### Problem
Copy nothing from the entries below except the lines from the one containing "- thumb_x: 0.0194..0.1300" through the one containing "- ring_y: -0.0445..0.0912", and copy those exactly.

(Stored dataset items)
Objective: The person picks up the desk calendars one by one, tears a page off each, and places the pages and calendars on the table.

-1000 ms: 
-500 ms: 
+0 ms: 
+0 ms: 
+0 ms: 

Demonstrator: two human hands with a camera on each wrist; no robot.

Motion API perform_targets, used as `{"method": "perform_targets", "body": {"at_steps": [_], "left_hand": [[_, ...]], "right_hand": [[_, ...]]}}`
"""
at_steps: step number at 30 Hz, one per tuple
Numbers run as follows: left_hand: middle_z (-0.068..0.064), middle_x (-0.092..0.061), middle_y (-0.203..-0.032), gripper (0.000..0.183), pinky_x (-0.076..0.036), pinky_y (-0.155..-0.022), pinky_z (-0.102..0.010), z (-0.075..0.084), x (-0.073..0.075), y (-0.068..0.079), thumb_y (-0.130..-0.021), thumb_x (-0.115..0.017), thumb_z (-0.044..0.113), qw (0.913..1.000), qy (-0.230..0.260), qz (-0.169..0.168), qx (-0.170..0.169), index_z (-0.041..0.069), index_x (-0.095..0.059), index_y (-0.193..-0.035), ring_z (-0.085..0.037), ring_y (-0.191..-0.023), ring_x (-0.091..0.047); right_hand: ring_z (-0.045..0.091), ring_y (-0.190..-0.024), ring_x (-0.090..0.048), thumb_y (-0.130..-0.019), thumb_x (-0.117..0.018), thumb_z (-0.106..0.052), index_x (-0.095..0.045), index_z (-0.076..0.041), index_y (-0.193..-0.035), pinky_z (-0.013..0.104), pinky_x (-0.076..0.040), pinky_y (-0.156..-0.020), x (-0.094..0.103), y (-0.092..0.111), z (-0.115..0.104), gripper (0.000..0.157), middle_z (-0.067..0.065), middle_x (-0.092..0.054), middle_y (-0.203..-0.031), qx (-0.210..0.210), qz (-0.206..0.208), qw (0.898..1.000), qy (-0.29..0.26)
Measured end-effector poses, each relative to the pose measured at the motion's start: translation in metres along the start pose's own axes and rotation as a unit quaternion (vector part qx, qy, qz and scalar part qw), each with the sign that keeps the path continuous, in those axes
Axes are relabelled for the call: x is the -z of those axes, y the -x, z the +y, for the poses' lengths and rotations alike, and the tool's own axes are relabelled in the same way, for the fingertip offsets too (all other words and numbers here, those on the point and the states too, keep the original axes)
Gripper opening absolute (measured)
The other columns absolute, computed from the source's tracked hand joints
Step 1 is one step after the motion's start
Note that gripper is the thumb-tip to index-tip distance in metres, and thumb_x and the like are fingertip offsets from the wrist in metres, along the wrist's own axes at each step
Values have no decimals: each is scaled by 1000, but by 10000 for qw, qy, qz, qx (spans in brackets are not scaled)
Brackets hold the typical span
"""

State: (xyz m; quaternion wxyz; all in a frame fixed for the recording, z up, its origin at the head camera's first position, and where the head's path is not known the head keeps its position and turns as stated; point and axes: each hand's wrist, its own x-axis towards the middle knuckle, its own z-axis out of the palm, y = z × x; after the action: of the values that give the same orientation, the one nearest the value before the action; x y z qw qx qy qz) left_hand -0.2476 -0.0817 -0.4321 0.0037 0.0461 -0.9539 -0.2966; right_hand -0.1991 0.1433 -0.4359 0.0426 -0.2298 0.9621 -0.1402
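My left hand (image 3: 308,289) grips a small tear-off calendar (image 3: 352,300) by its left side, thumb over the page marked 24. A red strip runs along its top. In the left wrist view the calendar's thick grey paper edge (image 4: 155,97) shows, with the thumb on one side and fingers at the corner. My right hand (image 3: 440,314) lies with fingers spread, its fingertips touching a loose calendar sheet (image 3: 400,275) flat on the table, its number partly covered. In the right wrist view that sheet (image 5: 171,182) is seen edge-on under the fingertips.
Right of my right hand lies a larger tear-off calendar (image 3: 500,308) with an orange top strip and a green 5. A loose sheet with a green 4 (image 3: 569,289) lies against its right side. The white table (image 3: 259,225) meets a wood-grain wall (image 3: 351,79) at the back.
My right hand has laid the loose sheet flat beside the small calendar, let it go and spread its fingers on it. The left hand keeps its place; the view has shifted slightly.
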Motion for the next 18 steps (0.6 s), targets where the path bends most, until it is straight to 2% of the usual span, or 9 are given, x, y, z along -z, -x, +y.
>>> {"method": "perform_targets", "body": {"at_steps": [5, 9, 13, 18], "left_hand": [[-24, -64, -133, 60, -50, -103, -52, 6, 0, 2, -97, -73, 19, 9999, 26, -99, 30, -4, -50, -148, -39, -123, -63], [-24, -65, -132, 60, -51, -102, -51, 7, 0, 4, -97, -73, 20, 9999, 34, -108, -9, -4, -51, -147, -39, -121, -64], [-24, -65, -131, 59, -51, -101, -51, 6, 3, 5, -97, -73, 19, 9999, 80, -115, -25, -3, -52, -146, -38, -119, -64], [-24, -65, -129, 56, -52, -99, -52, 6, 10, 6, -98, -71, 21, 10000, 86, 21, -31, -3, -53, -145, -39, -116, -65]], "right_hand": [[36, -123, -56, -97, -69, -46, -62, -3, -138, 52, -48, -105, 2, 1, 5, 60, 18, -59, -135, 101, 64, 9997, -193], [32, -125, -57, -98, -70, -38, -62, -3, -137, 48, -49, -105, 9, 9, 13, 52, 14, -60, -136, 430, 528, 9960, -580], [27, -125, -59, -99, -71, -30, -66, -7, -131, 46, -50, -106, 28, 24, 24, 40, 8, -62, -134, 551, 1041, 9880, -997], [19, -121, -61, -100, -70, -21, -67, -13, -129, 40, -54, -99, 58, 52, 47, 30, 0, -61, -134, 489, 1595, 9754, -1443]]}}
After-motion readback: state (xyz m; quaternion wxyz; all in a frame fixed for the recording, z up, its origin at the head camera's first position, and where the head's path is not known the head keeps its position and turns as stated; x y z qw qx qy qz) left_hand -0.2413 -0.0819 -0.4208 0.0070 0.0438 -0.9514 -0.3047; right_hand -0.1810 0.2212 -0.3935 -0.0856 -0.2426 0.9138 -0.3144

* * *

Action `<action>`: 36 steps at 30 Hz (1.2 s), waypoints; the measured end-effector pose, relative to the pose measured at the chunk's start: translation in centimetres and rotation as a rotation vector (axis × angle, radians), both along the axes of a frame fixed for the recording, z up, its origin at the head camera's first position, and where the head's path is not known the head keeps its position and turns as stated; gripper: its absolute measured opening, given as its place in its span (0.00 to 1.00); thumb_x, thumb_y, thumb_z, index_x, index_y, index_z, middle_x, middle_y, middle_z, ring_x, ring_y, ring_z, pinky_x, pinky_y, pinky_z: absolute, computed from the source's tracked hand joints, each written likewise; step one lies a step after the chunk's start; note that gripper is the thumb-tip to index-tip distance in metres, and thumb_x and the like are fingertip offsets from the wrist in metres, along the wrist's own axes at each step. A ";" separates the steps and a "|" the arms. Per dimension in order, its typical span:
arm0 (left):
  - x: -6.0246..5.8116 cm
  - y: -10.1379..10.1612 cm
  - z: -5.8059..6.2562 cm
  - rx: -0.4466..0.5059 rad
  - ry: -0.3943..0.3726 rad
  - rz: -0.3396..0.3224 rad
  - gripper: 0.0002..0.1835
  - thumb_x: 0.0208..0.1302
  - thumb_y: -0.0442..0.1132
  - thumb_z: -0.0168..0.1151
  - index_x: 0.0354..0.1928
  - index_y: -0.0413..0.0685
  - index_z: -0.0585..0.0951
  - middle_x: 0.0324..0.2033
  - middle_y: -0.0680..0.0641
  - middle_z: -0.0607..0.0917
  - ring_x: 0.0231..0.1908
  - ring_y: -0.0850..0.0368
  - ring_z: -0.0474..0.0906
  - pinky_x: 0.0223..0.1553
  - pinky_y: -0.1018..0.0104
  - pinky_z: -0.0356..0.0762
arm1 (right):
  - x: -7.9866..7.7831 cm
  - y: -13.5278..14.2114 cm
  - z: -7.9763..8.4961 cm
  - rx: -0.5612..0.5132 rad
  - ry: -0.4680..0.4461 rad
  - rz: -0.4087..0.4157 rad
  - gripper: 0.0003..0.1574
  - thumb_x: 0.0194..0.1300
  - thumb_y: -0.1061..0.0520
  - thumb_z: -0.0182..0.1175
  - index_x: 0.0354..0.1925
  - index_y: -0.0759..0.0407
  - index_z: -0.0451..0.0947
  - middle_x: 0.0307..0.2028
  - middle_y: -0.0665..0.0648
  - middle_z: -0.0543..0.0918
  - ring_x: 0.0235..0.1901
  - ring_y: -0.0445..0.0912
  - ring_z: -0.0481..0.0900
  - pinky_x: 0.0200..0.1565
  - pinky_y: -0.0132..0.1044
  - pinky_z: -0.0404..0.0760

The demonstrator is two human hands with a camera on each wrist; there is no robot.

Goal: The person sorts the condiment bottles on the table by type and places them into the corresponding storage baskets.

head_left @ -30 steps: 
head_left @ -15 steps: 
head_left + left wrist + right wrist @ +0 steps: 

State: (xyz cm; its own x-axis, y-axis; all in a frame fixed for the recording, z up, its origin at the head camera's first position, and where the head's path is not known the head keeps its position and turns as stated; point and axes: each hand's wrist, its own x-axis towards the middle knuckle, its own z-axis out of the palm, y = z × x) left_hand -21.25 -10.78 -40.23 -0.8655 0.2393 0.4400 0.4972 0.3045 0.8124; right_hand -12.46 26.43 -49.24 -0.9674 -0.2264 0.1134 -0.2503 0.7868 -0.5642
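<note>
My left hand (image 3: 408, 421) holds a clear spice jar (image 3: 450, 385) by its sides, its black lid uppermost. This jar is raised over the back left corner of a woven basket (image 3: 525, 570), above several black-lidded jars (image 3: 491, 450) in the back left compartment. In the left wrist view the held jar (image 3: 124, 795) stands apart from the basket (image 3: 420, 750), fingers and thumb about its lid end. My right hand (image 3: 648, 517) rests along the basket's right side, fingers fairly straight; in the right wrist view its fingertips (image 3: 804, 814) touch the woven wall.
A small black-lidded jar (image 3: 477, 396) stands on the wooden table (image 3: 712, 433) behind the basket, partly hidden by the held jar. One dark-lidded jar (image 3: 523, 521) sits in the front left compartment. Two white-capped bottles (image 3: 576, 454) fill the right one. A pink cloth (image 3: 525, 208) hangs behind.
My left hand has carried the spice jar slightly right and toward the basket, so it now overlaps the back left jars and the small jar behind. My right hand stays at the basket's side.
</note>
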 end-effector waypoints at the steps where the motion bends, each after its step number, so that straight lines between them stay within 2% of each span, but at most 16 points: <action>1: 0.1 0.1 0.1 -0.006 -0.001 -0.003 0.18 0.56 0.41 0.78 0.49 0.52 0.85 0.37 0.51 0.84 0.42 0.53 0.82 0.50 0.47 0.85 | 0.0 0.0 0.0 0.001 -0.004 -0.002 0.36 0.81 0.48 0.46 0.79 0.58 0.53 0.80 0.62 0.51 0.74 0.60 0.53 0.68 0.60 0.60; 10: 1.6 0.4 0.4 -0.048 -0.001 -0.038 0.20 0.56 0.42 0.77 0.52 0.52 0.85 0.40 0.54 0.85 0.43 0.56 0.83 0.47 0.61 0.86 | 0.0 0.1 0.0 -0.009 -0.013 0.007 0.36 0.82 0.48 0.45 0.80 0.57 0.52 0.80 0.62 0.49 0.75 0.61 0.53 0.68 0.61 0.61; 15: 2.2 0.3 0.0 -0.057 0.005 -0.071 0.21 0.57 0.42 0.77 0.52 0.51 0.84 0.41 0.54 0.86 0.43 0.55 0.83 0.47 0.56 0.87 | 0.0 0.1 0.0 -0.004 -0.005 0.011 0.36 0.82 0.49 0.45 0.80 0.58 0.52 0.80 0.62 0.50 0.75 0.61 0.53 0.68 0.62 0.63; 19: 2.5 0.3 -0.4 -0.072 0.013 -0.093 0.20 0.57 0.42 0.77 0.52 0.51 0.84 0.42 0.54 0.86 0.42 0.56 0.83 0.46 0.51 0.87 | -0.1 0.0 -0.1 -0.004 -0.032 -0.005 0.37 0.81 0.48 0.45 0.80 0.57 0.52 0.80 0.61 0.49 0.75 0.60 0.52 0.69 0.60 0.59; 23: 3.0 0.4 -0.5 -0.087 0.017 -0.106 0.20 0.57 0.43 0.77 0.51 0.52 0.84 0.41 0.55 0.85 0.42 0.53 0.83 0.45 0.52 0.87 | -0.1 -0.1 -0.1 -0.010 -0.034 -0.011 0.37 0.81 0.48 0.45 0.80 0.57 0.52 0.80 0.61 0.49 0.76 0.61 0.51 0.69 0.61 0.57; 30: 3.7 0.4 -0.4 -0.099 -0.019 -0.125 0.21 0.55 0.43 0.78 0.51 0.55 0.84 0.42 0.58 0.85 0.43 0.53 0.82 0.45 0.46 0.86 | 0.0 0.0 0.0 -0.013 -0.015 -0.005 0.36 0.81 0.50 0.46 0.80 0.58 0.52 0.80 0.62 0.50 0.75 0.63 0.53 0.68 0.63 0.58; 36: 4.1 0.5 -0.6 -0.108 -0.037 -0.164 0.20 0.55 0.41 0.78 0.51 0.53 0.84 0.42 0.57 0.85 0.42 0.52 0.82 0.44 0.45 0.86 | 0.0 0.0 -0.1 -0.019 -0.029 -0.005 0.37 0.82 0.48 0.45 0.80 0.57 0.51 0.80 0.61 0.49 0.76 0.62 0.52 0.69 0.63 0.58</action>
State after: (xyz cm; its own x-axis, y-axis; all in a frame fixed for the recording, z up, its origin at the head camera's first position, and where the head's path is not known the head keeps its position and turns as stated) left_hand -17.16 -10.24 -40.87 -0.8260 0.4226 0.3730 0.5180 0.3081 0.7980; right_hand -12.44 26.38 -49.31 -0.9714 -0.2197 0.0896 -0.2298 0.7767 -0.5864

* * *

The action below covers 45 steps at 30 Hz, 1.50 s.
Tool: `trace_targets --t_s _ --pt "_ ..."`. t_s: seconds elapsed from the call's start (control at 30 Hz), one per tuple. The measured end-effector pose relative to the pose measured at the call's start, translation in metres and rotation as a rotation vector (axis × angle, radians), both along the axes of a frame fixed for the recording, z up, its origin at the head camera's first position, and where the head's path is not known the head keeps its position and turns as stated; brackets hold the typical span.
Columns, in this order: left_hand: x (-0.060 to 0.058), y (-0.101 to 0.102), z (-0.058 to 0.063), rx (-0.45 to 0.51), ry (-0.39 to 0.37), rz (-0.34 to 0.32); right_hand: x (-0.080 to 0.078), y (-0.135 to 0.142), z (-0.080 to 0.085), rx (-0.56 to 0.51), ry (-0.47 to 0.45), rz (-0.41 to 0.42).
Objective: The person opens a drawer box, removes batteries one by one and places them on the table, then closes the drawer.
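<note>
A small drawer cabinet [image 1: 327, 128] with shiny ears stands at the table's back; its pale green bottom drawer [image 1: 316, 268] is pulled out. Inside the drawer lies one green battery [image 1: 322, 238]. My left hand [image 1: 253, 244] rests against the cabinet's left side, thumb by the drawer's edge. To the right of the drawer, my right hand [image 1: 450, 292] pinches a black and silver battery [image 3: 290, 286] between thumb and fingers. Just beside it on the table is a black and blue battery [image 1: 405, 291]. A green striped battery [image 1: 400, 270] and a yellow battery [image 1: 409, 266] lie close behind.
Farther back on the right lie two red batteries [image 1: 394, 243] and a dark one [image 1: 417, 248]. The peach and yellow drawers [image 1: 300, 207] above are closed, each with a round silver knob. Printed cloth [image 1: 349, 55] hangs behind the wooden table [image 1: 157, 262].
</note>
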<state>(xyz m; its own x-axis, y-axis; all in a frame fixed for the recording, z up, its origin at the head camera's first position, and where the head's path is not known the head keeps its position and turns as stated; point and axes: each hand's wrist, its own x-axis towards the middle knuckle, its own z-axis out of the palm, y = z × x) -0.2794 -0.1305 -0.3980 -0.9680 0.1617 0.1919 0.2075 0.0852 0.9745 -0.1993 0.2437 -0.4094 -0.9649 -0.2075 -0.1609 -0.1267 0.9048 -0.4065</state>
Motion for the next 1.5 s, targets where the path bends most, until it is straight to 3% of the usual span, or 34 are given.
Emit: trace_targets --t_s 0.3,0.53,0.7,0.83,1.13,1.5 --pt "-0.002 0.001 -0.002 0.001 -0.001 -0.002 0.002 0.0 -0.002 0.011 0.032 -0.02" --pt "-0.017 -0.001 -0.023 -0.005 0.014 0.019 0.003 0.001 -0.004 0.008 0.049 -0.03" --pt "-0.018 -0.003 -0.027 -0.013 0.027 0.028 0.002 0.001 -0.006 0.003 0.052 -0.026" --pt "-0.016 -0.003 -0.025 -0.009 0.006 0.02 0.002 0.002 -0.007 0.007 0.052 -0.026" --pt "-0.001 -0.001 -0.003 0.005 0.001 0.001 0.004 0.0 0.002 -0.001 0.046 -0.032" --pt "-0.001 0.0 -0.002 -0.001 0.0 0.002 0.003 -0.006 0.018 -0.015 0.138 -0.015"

### Your response
  - thumb_x: 0.0194..0.1300
  - thumb_y: -0.1061..0.0520
  - thumb_z: -0.0182..0.1175
  - index_x: 0.0354..0.1925
  - index_y: -0.0759..0.0407
  - index_z: -0.0451..0.0947
  - middle_x: 0.0307..0.2028
  - middle_y: -0.0665..0.0648
  - middle_z: -0.0543..0.0918
  - ring_x: 0.0235..0.1901
  - ring_y: -0.0445..0.0912

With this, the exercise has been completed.